• _What to work on_:
Below this line are records; write out exactly the lines from the one containing "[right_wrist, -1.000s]" through the one containing "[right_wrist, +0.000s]", with the pictures left out.

• _Records to process_:
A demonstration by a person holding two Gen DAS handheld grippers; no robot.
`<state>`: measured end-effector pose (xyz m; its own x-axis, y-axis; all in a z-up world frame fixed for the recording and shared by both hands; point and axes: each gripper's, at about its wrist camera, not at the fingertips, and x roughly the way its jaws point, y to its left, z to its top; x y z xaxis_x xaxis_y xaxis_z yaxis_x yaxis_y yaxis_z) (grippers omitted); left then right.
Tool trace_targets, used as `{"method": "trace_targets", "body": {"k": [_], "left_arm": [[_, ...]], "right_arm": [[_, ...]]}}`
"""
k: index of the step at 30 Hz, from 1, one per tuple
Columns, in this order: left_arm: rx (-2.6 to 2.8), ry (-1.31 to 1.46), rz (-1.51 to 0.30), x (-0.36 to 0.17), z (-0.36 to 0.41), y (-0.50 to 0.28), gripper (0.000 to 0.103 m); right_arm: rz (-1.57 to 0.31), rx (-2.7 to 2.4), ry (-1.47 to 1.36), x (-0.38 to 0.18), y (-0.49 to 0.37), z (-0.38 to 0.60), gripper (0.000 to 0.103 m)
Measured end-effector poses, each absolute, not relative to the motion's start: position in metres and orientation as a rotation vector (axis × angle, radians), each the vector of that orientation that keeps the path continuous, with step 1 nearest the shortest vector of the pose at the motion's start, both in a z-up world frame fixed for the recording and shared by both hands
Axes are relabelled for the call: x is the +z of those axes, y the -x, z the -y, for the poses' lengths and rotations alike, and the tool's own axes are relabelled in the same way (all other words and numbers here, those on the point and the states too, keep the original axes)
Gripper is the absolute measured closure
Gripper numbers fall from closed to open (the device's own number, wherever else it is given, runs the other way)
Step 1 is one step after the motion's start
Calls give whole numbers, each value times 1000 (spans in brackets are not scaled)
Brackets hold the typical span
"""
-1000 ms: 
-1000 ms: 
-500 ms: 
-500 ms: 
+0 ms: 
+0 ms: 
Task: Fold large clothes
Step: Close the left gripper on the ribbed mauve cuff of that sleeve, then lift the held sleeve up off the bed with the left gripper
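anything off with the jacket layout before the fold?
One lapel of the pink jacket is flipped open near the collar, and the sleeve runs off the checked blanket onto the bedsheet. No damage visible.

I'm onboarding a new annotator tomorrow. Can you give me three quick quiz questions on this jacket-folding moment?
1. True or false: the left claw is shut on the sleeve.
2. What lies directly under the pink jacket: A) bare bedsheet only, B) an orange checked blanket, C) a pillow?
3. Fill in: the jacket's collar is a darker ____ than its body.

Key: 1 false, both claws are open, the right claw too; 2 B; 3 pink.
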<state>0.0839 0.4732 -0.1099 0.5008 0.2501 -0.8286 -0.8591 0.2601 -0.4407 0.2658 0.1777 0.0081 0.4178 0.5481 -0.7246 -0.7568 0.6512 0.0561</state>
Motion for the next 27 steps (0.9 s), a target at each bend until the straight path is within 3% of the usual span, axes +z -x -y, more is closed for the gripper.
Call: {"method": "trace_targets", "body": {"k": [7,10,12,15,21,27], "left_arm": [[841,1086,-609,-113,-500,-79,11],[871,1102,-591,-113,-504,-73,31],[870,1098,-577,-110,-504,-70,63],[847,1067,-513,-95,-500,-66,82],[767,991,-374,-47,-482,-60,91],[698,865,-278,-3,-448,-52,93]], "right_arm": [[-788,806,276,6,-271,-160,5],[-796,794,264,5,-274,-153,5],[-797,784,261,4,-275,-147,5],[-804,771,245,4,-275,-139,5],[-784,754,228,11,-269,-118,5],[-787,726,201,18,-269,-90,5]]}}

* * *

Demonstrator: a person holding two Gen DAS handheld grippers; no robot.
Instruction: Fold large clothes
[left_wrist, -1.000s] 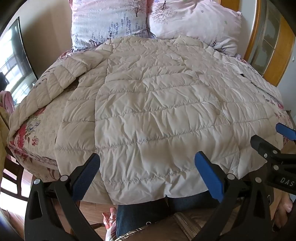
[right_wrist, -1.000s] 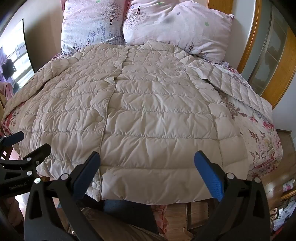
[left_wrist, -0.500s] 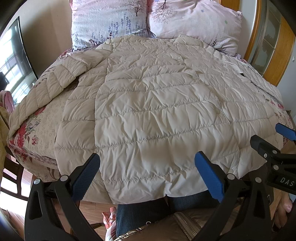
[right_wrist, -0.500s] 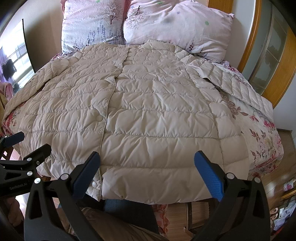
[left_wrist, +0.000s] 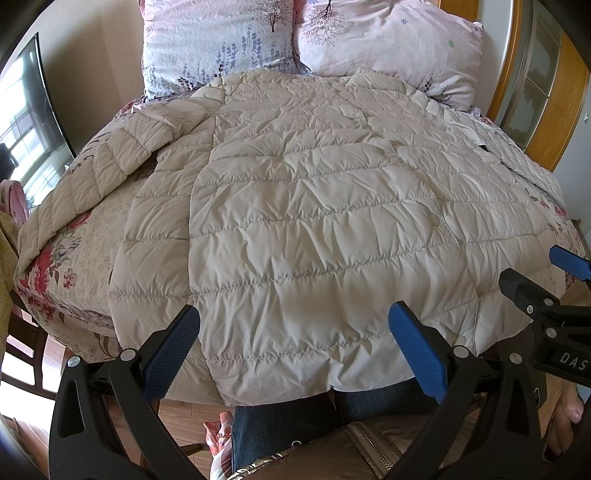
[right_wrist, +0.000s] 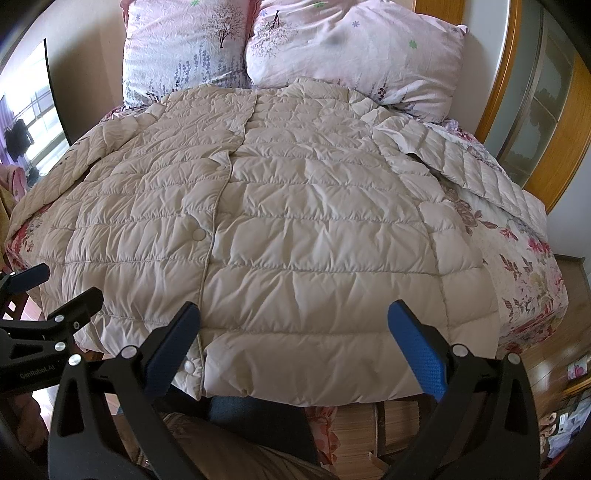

• _Finished task_:
[right_wrist, -1.000s] 
[left_wrist, -0.500s] 
[right_wrist, -0.500s] 
[left_wrist, +0.000s] 
[right_wrist, +0.000s] 

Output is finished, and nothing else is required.